◆ **What is being asked**
Drop the pictures and repeat the remaining data exactly.

◆ **Dataset excerpt**
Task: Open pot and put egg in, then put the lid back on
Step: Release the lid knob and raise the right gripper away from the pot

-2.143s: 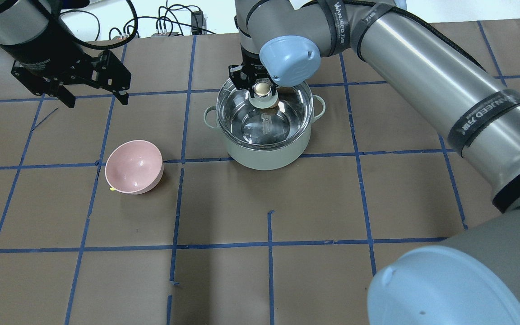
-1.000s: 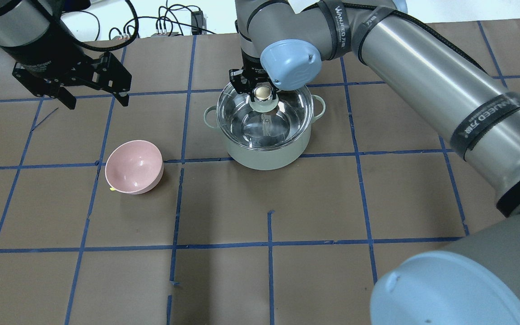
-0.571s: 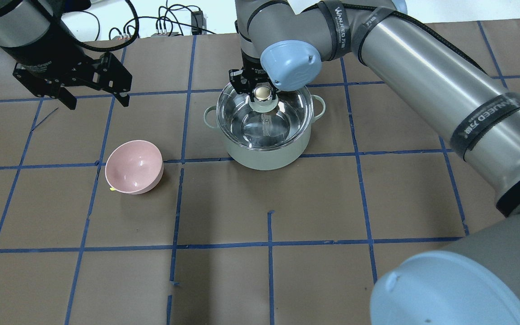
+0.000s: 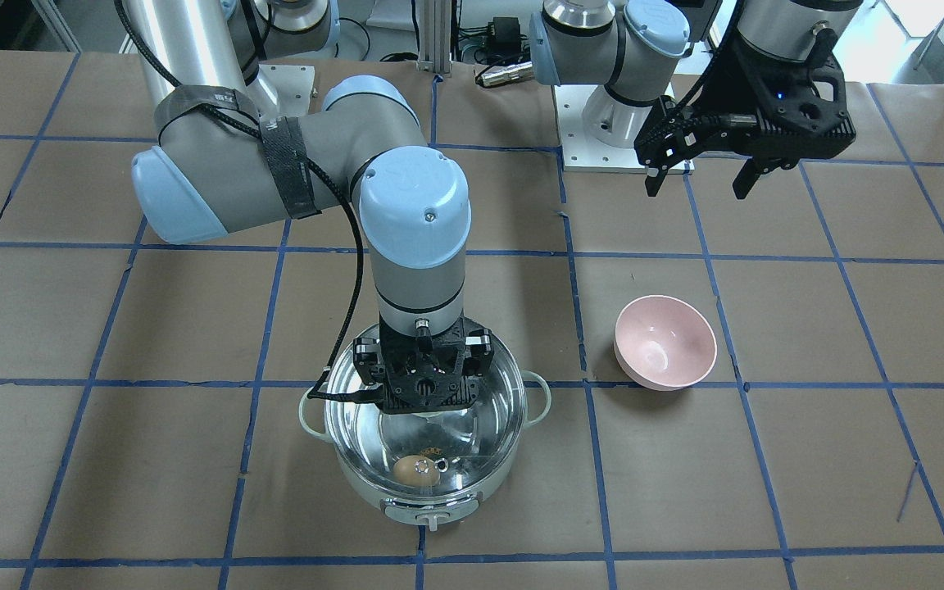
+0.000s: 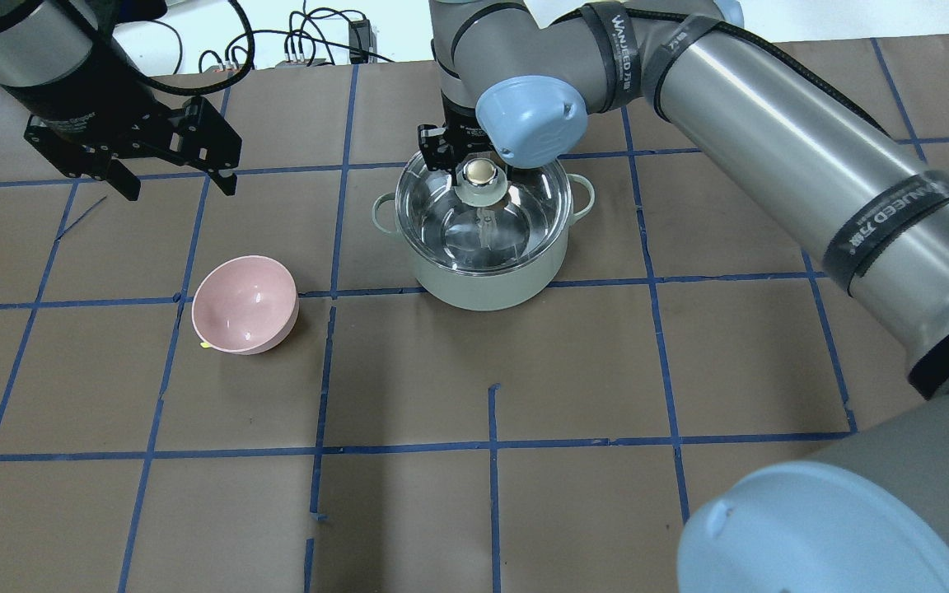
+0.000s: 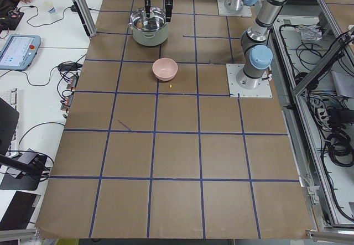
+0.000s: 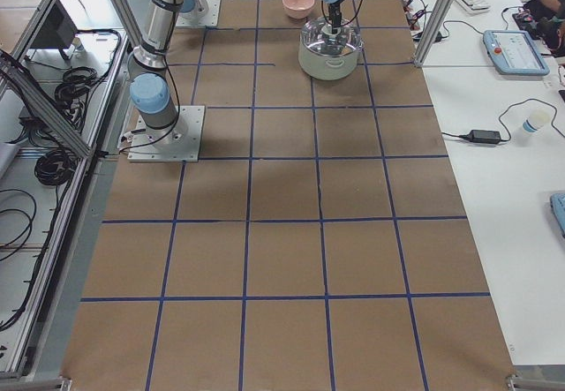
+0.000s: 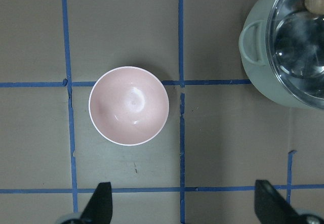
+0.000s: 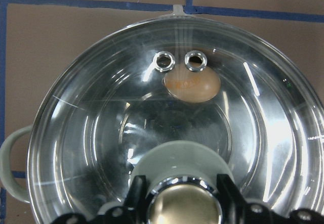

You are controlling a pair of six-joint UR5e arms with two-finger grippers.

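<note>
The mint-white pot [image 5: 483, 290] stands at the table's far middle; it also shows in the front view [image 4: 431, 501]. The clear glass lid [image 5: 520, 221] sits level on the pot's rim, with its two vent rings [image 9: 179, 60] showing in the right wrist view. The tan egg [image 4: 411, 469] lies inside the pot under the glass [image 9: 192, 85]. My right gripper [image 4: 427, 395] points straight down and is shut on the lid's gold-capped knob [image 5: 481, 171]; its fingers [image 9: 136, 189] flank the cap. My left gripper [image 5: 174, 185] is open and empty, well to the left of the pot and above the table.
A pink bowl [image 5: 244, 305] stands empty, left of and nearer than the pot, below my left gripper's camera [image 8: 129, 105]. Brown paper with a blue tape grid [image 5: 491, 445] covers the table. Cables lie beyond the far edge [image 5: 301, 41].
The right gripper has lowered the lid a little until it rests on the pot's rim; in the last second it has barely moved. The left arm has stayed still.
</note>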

◆ **Task output**
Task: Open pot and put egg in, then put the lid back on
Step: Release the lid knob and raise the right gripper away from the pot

-2.143s: 
-1.000s: 
-0.571s: 
+0.000s: 
+0.000s: 
+0.000s: 
+0.000s: 
+0.000s: 
+0.000s: 

You are controlling a pair of six-joint UR5e arms with two-finger grippers.

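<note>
The mint-white pot [image 5: 483, 290] stands at the table's far middle; it also shows in the front view [image 4: 431, 501]. The clear glass lid [image 5: 520, 221] sits level on the pot's rim, with its two vent rings [image 9: 179, 60] showing in the right wrist view. The tan egg [image 4: 411, 469] lies inside the pot under the glass [image 9: 192, 85]. My right gripper [image 4: 427, 395] points straight down and is shut on the lid's gold-capped knob [image 5: 481, 171]; its fingers [image 9: 136, 189] flank the cap. My left gripper [image 5: 174, 185] is open and empty, well to the left of the pot and above the table.
A pink bowl [image 5: 244, 305] stands empty, left of and nearer than the pot, below my left gripper's camera [image 8: 129, 105]. Brown paper with a blue tape grid [image 5: 491, 445] covers the table. Cables lie beyond the far edge [image 5: 301, 41].
The right gripper has lowered the lid a little until it rests on the pot's rim; in the last second it has barely moved. The left arm has stayed still.
</note>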

This exercise requires no further answer.